Over the past few posts, I’ve been talking a bit about the type system I want to implement for Viper. I’ve finally decided that I need to just pick a decent subset of features to start with and actually begin working on it, or else I’ll never get anywhere! So this post serves to record the major features of the type system I plan to implement as of right now.

Table of Contents

This post is a bit lengthy, so I’m providing a table of contents to allow a quick overview and ability to jump straight to the most interesting bits.

Static

A static type system is one in which all the type information is known at compile-time (and, as a consequence, is usually found in languages whose implementations are compilers instead of interpreters). The advantages of a static type system are numerous, but most important to me is the ability to get errors directly from compiling the program instead of needing to run it over an exhaustive set of tests. This produces a fail-fast development environment. Static type systems can be found in languages like Java, Haskell, Swift, and plenty more.

Python features a dynamic type system — a type system which does not provide any compile-time guarantees (which makes sense, since the default Python implementation is more interpreted than compiled anyway). To ensure your data is type-correct in Python, you simply have to write a lot of tests and run the program over them with enough inputs to satisfy yourself that you won’t have any errors in the future. (Note that there are alternate implementations of Python which provide the ability to run static type checking, but these are not the default way of doing things.)

I should point out that many of the below additional features are irrelevant in a type system like Python’s — that is, in a language feature duck typing. Duck typing is a particular form of dynamic typing where types are not even checked at runtime like they can be in some dynamic type systems. Instead, the interpreter merely tries to determine whether it can make the proper calls with the values it has. You can read more about duck typing at the relevant Wikipedia page.

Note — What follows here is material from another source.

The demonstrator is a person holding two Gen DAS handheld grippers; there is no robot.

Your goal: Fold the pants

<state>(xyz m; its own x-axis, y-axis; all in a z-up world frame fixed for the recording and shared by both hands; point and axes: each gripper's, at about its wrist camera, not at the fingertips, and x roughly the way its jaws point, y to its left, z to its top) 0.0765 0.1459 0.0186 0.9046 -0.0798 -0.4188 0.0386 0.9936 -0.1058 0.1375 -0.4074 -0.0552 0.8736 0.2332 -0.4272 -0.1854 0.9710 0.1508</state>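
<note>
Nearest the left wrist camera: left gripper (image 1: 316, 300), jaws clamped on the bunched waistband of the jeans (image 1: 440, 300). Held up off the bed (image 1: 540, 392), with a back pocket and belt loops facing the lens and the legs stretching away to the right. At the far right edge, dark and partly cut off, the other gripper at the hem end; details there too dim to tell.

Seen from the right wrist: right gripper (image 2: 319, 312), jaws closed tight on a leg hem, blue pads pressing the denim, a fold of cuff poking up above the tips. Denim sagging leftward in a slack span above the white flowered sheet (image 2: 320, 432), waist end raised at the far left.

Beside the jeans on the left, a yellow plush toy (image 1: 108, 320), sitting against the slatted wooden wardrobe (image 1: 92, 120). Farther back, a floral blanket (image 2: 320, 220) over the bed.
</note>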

Structural and Nominal Typing

There are two main categorizations of how type systems approach the representation of types: structural typing and nominal typing.

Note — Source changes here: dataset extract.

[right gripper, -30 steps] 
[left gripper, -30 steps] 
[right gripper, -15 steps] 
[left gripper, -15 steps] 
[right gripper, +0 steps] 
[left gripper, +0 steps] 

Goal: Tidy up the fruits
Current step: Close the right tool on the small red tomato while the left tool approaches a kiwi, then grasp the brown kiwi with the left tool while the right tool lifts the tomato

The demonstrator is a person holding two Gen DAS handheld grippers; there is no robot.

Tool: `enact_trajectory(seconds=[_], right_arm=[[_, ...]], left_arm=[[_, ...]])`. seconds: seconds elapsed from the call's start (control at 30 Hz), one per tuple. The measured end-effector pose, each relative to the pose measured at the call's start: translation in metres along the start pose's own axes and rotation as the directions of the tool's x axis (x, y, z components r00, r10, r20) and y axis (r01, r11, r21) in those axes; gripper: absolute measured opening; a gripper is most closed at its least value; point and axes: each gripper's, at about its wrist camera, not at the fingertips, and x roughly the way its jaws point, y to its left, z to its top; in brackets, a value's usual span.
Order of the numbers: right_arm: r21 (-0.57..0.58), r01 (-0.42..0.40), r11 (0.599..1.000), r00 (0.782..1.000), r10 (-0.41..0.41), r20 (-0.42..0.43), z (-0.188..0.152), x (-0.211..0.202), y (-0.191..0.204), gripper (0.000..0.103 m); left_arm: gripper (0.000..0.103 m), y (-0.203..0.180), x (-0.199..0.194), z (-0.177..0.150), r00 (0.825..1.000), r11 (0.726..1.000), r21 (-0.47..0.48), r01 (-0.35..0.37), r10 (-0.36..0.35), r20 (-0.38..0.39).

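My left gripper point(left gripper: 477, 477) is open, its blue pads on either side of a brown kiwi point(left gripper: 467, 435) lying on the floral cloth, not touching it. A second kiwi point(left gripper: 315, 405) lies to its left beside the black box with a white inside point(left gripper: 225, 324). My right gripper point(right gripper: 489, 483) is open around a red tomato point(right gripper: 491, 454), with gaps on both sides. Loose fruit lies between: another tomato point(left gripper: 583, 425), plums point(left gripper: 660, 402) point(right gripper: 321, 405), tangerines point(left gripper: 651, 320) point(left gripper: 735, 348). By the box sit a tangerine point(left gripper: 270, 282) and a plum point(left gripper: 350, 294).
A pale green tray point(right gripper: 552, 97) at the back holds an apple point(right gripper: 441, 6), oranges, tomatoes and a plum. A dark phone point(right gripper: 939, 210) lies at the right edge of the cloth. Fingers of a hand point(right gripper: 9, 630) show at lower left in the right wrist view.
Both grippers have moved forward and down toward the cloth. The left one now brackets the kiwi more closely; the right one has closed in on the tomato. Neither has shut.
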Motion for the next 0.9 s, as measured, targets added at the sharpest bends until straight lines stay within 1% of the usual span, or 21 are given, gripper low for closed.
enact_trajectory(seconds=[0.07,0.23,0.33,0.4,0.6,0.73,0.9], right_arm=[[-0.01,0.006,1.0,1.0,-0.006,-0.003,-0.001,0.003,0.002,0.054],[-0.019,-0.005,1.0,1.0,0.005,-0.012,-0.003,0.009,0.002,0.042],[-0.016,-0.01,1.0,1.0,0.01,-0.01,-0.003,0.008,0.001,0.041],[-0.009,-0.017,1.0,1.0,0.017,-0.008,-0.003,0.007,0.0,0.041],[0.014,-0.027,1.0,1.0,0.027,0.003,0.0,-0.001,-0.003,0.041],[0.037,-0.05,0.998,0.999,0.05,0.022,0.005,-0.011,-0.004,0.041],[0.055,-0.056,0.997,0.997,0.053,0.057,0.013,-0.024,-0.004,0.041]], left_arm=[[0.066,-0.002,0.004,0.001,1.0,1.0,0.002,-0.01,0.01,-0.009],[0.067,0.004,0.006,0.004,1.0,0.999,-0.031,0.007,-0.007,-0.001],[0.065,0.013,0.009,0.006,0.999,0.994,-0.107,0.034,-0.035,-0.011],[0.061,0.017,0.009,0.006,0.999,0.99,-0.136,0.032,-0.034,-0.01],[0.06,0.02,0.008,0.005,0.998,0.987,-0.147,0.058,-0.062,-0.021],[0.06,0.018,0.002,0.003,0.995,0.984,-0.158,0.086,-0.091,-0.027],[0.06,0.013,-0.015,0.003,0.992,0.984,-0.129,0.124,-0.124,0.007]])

Nominal typing is the style that most people are taught in school. In a nominally typed language, a type is really just a name for a specific shape of data. Classes in most object-oriented languages are also names of types, and defining a new class introduces a new type that can be produced. Instances of a class are given the type of their class, and a value’s type can only be changed through a process called casting. In most languages there is also a notion of subtyping, where one type is said to be a subtype of (i.e., is more specified than) another type. The subtype relation in nominally typed languages is determined entirely by types’ names and their definitions in the code. That is to say that you must explicitly declare one type to be a subtype of another by name. (This is usually done by defining a class which is a subclass of another, such as through Java’s extends keyword, e.g., class Foo extends Bar would be defining the class Foo, which is a subclass of Bar, and thus produces types Foo and Bar where the former is a subtype of the latter.)

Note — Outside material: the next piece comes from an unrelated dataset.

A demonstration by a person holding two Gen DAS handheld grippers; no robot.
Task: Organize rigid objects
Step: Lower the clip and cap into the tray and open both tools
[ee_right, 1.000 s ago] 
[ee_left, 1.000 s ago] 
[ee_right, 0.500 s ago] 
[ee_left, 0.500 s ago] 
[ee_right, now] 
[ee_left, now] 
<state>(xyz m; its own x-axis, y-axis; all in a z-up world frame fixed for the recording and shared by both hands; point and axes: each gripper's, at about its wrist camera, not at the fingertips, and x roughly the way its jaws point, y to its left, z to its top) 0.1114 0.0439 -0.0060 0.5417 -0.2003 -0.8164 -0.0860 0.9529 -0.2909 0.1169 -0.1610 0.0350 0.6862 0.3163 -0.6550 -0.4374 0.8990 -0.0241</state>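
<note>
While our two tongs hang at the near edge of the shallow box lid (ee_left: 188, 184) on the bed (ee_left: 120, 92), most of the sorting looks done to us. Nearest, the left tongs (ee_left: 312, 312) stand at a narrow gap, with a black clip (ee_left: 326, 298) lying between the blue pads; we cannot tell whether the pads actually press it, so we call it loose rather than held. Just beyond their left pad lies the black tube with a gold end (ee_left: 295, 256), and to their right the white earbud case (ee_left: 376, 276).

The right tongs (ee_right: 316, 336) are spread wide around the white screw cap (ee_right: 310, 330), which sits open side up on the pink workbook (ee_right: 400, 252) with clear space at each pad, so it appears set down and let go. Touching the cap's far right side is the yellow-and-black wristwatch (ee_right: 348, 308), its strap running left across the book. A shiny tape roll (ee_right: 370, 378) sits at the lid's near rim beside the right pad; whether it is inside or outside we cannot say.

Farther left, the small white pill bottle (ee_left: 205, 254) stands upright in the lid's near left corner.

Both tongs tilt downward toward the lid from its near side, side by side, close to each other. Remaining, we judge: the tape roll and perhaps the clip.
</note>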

On the other hand, we have structural typing. A structural type system is one which cares only about the shape of the data. If two different values have exactly the same fields and methods, then they are members of the same type. If one has more fields than the other, then the former is a subtype of the latter (because it is more specific). Structural typing is usually seen in functional programming languages and research papers.

Python is duck-typed, meaning that a function def foo(x): ... will accept for x a value of any type, so long as that value can be used in whatever ways the function expects. This is most similar to a structural type system, because Python doesn’t care about the name of the type of the object.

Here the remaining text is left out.